In the 24 hour format, the 35 - 45 age group has the most competitors. Generally speaking, the top enduro riders are in the 35 - 40 age bracket. It is rare to find a top level 24 hour racer under 30.
Are there any organized teams or sponsorship?
There is limited team and sponsorship opportunity.
Generally, prize money for events is not significant. Event winners for the larger private events may win up to $8000.
Some bike shops will form teams and provide support to their riders.
Local Canberra bike shops which provide team support include;
- ACT Bike Superstore - http://www.bikesuperstore.com.au/
- Bike Culture O'Conner - http://www.bcact.com.au/
- Maladjusted Dickson - http://www.maladjusted.com.au/
- OnyaBike (Belconnen, Tuggrenong, Civic) - http://www.onyabikebelco.com.au/
There are some privately funded teams, such as;
* Rockstar Racing - http://www.rockstarracing.com.au (Toyota/Giant)
* Torq nutrition - http://www.torqaustralia.com.au (Torq/Cube/SRAM)
* Swell-Redshift design - http://redshiftracing.net/
* Radical lights - http://www.radical-lights.com/rlfr/RadicalLightsFactoryRacing.php
* Enduro Pulse - http://www.enduropulse.com.au/
* Marathon MTB - http://www.marathonmtb.com/
Manufacturer support (ie Giant) is limited to a few elite riders - with most sponsorship going to UCI / XCO events and riders.
Overall, rider sponsorship in enduro racing is adhoc and limited.
Mainstream media attention of the enduro races is increasing.

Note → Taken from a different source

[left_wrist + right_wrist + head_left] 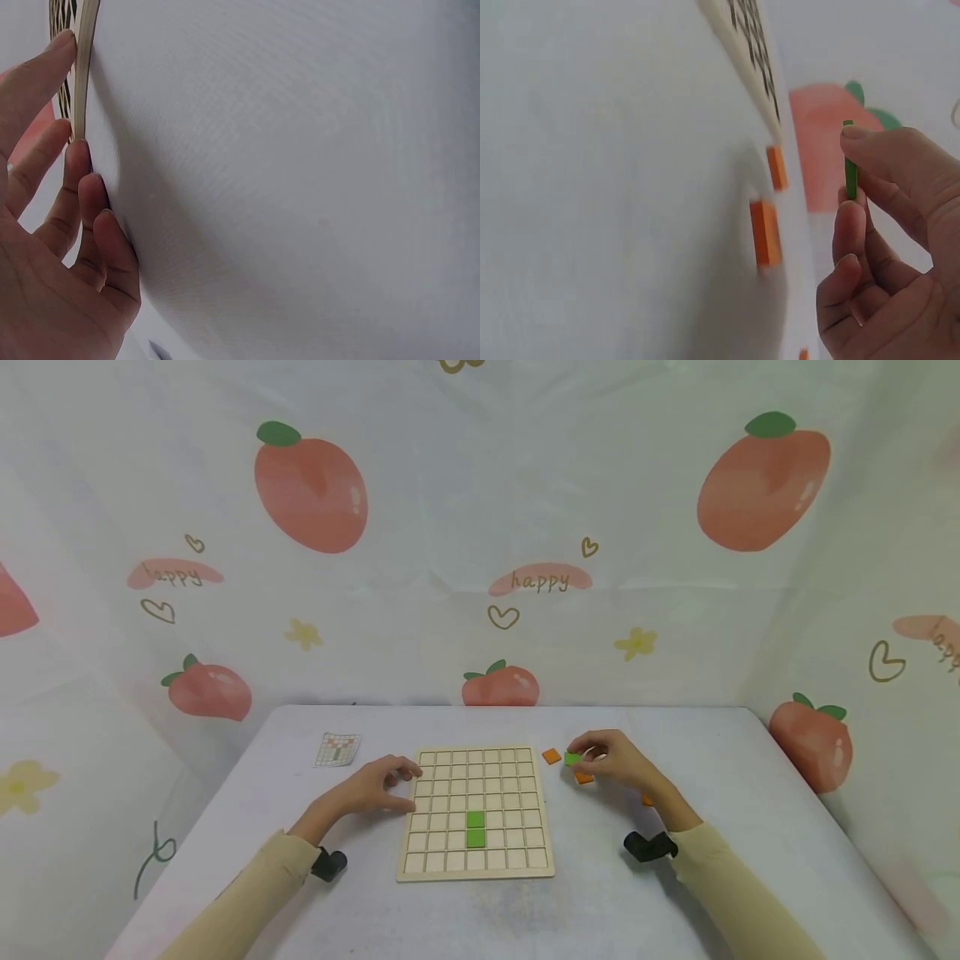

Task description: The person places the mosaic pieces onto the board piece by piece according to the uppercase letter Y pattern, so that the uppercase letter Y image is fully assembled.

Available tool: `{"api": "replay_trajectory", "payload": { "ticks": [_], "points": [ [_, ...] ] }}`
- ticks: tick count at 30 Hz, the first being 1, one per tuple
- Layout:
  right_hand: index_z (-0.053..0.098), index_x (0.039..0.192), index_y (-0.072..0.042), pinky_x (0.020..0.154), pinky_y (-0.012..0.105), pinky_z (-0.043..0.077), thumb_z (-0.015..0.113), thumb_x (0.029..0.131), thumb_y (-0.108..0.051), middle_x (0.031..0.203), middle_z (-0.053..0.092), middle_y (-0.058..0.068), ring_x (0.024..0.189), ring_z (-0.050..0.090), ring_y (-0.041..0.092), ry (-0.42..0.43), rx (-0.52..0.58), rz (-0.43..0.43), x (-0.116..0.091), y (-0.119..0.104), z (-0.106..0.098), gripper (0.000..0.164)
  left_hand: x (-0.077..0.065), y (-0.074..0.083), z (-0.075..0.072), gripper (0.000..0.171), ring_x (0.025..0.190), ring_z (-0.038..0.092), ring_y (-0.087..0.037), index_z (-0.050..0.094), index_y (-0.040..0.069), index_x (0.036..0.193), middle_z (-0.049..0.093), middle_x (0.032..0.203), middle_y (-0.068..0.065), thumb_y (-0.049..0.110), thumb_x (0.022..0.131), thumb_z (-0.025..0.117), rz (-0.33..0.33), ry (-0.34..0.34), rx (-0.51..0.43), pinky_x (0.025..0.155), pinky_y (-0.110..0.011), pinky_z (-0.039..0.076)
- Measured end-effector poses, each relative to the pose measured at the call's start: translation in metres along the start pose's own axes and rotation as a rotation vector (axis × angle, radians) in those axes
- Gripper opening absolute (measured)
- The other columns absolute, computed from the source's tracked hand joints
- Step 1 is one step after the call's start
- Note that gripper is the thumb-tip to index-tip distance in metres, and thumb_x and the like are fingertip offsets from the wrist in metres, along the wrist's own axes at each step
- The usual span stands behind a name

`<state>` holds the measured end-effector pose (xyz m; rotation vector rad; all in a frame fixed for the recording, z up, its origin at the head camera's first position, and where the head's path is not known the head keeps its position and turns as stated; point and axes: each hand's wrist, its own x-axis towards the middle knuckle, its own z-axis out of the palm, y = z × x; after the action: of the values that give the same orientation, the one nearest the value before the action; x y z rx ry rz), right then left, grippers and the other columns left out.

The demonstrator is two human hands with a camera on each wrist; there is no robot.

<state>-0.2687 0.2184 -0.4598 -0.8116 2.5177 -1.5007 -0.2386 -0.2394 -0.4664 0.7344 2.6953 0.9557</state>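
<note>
In the lower centre of the head view a wooden grid board (438, 841) lies on the white table (480, 914), two green squares (476, 837) stacked in its lower middle cells, while the left hand (372, 787), thumb and fingers spread loosely and grasping nothing, touches its left edge. Right of centre, the right hand (611, 758) pinches a green tile (572, 759) between thumb and fingertips, near some orange tiles (552, 756). Farther off, a patterned card (337, 749) lies left of centre, and a fruit-printed cloth (420, 610) fills the upper frame.
</note>
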Motion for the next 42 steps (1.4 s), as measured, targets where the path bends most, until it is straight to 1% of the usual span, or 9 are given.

Aside from industry specific media (web and print), during 2010, the following races gained local and national media attention;
* World Solo 24 hr - National and World media coverage, SBS TV coverage
* Kona Mawson Marathon - National media coverage, SBS TV documentary (also aired overseas)
* National Solo 24 hr - National media coverage, DVD documentary
There are a variety of national and international sites which are actively following and reporting on enduro races. These include;
What are the costs involved?
- XC Bike ~ $6000 - $8000 (24 hr solo riders will run two (2) bikes at the race)
-- race wheel set $1500
-- general component maintenance $1000 (brakes, gears, suspension etc)
-- tires $60 - $140 each (new tires are run any any major event)
- Race entry ~ $20 - 50 (club race), $100 - $400 (private / national event), $1000-$2000 (supported stage race)
- Race and training food ~ $200 / month (gels, electrolyte mixes, protein mixes etc)
- Coaching ~ $250 / month
- Power meter ~ $1000 - $2500
- Misc kit
-- knicks ~ $200
-- jersey ~ $150
-- shoes ~ $250
-- heart rate monitor ~ $300
-- winter riding gear ~ $300
- Lights - $700 light set + battery
- Travel and camping accommodation - car or air travel to events
A 24 hour race requires about 3 months preparation. Training rides ramp up to > 20 hrs/week.
Outside of 24 hr race preparation, weekly training time on the bike is 15 - 20 hrs.
Most training is done on a road bike, and to be effective the use of a power meter is essential.
Training sessions are highly structured, focusing on areas such as VO2 max, endurance, tempo and recovery.
What makes a good enduro rider?
The top Elite enduro riders are those with good skills in all areas of XC riding.
- technical skills
Regardless of technical skill, an all important factor in enduro races is nutrition. Much research has been performed on ultra-endurance athletes and what their bodies require to complete these sort of events. Carbohydrate and electrolyte intake is essential, and must be taken in the right proportions and the right times.
Behind every top rider is a top pit crew. In the longer races, a pit crew is essential. Their role is to feed the rider, and monitor their food and drink intake - adjusting accordingly. They also provide key motivation and support to their rider. A pit crew will also be responsible for mechanical duties.
In a 12 or 24 hour race, riders will run multiple bikes, swapping them over periodically to allow them to be mechanically checked and serviced.